> Work request
Which lines of the listing hold the string "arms"? Show each of them.

> Given data
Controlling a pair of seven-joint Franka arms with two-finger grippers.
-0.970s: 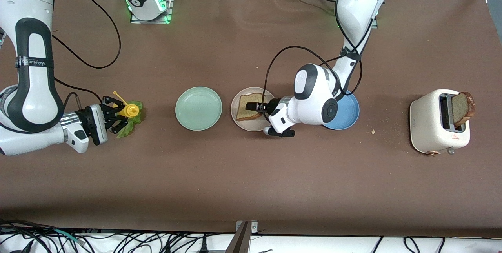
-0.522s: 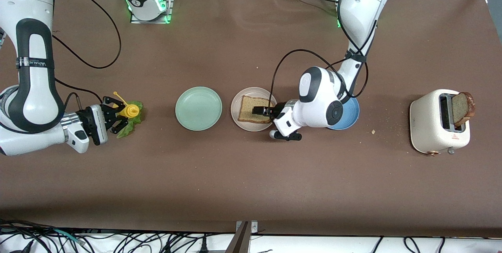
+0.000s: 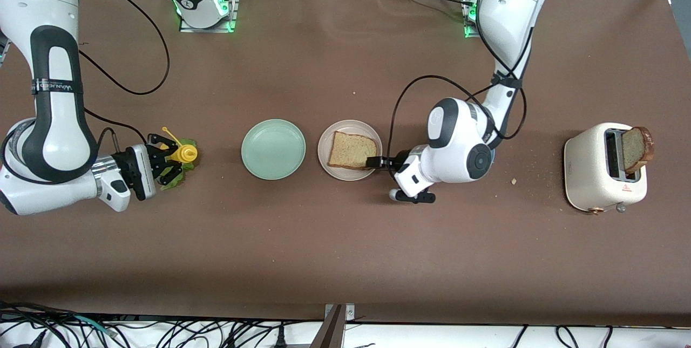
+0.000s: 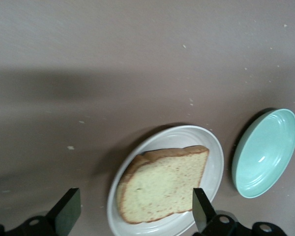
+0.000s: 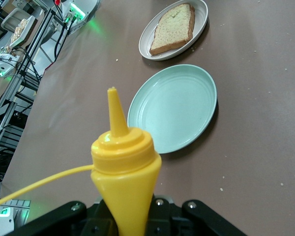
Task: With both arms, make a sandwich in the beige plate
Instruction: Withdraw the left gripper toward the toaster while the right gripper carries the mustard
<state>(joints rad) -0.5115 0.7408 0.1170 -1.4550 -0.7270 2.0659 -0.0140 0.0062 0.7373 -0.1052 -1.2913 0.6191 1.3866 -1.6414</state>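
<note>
One slice of brown bread (image 3: 352,150) lies flat in the beige plate (image 3: 330,167) at the table's middle. My left gripper (image 3: 375,163) hangs open and empty at the plate's rim on the side of the left arm's end. In the left wrist view its fingers (image 4: 66,212) stand wide either side of the bread (image 4: 164,184) and plate (image 4: 214,155). My right gripper (image 3: 162,163) is shut on a yellow squeeze bottle (image 3: 186,152) over a green lettuce leaf (image 3: 174,181) near the right arm's end. The right wrist view shows the bottle (image 5: 125,177) between the gripper's (image 5: 132,219) jaws.
A mint-green plate (image 3: 273,149) sits beside the beige plate toward the right arm's end. A white toaster (image 3: 599,175) with a second bread slice (image 3: 637,148) sticking out stands at the left arm's end. The left arm covers most of a blue plate (image 3: 492,155). Crumbs dot the table.
The open left gripper has drawn back off the bread toward the left arm's end, and the slice now lies flat in the beige plate. The right gripper shifted slightly with the bottle.
</note>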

> Response
Controlling a pair of seven-joint Franka arms with two-finger grippers.
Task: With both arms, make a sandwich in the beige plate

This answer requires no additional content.